> _Task details_
What is needed here is an exact repetition of the records below, beginning at the line that has "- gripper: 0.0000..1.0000" and stopping after the line that has "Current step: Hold".

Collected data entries

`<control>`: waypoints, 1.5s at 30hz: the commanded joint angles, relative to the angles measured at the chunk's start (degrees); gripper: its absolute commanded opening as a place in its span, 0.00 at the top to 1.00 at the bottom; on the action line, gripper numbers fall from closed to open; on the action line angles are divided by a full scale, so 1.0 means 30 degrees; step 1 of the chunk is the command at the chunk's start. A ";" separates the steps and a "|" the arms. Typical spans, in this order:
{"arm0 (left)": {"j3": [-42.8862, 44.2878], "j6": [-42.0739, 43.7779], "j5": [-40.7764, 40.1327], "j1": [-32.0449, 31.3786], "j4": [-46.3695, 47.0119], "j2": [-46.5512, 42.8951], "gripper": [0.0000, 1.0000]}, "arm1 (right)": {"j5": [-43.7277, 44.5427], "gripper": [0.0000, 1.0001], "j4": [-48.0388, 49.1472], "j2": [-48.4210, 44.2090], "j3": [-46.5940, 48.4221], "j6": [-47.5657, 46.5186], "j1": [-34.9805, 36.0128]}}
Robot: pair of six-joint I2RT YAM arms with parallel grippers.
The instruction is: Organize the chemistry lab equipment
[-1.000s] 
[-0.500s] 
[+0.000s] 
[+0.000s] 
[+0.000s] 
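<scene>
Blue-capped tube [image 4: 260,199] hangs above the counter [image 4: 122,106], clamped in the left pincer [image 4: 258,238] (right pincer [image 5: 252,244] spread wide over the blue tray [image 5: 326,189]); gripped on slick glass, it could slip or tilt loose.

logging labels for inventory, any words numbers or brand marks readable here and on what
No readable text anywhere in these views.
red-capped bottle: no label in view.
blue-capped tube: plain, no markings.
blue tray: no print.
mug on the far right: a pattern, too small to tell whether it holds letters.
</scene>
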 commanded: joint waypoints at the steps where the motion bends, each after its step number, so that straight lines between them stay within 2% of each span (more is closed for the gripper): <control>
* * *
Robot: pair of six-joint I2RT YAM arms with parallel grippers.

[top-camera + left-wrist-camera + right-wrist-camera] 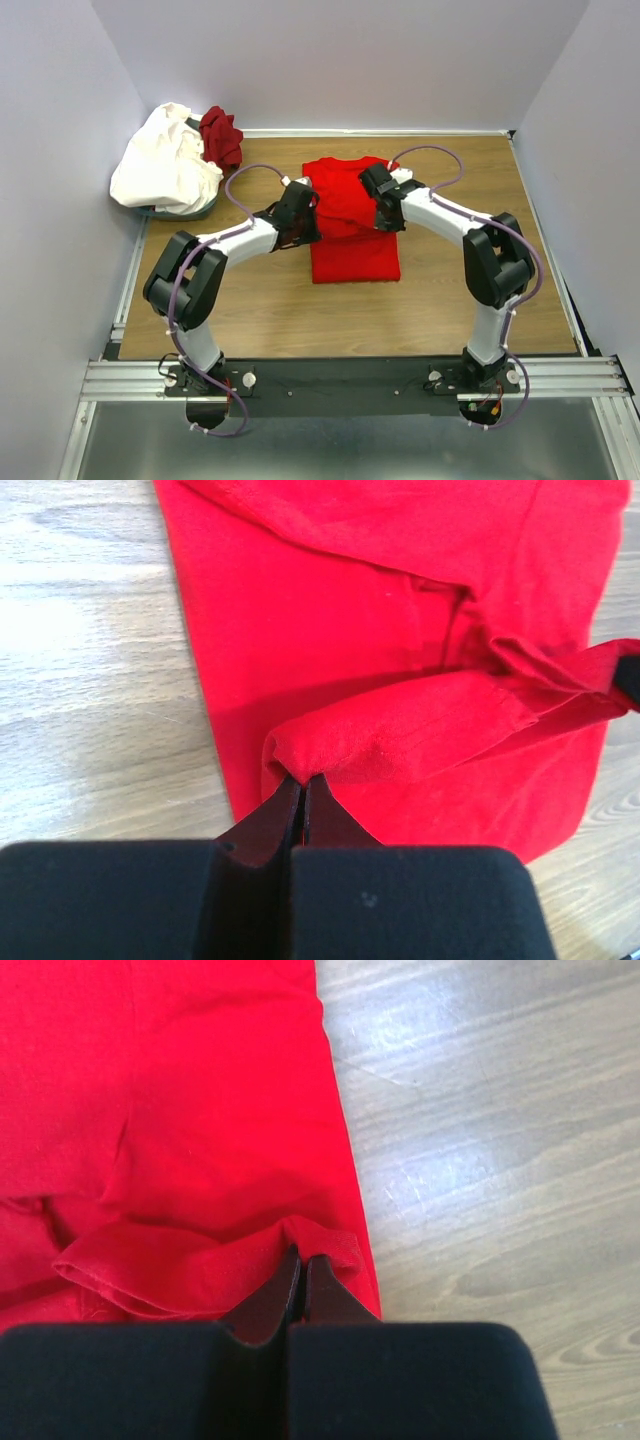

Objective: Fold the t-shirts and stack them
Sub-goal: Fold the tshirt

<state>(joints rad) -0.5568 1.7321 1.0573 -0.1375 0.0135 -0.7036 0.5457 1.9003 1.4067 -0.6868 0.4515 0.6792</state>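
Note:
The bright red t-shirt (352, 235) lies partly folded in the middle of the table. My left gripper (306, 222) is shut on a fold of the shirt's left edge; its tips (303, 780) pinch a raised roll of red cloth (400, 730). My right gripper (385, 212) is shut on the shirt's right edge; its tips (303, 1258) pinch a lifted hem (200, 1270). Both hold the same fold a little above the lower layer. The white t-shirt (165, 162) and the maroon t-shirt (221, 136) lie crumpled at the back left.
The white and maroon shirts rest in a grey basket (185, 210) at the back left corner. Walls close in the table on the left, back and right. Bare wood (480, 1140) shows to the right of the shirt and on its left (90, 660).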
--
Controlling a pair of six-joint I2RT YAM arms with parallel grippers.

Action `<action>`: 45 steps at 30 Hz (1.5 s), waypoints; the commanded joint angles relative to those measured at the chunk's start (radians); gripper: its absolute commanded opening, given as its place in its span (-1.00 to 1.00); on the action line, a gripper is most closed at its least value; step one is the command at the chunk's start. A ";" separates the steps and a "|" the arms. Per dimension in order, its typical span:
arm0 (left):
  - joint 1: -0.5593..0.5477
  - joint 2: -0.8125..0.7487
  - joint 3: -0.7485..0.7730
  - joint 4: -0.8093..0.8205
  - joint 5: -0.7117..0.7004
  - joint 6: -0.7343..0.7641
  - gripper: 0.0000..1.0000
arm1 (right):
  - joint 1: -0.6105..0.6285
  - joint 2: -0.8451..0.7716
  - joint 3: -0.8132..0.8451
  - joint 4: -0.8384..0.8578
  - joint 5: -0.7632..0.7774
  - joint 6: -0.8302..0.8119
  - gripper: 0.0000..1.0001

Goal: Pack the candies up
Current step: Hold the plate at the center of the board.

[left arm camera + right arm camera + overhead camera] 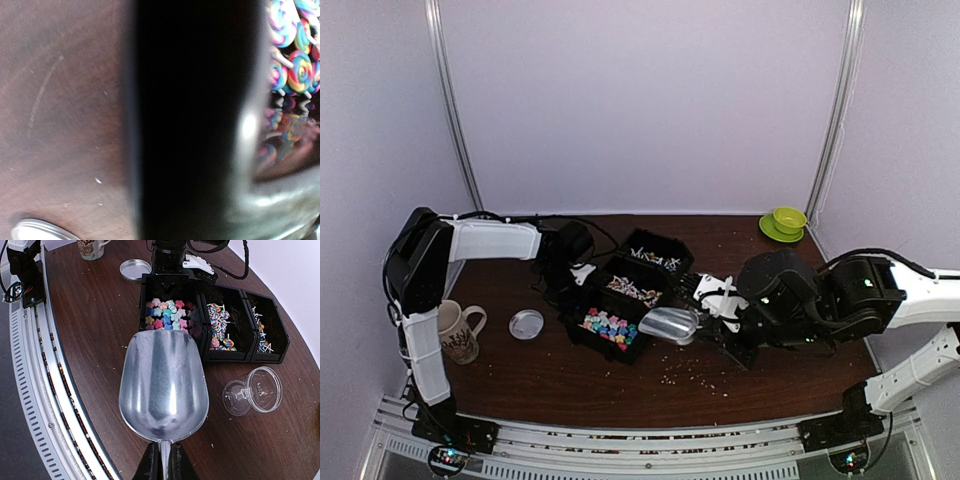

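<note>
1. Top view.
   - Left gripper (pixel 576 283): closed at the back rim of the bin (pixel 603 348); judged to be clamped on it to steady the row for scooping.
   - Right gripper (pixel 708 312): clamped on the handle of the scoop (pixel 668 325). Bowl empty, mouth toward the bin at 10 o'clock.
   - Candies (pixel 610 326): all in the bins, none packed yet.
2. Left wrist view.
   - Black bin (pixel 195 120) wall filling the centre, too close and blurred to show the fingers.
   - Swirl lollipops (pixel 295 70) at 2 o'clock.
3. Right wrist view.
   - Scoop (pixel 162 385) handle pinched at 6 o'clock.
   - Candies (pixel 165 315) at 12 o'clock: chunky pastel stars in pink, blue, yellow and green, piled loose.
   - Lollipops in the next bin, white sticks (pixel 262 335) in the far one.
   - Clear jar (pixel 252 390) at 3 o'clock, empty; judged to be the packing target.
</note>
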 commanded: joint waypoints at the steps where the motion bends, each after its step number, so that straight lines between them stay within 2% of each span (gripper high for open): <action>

> _Result_
  - gripper: 0.0000..1.0000
arm1 (right):
  - joint 1: -0.6105..0.6285
  - joint 2: -0.8451..0.7716
  - joint 3: -0.8132..0.8451
  - joint 4: -0.8384..0.8578
  - joint 5: -0.7632..0.7774
  - joint 6: -0.8302..0.8119
  - gripper: 0.0000..1.0001

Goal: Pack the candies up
Current step: Hold the plate at the center of the board.

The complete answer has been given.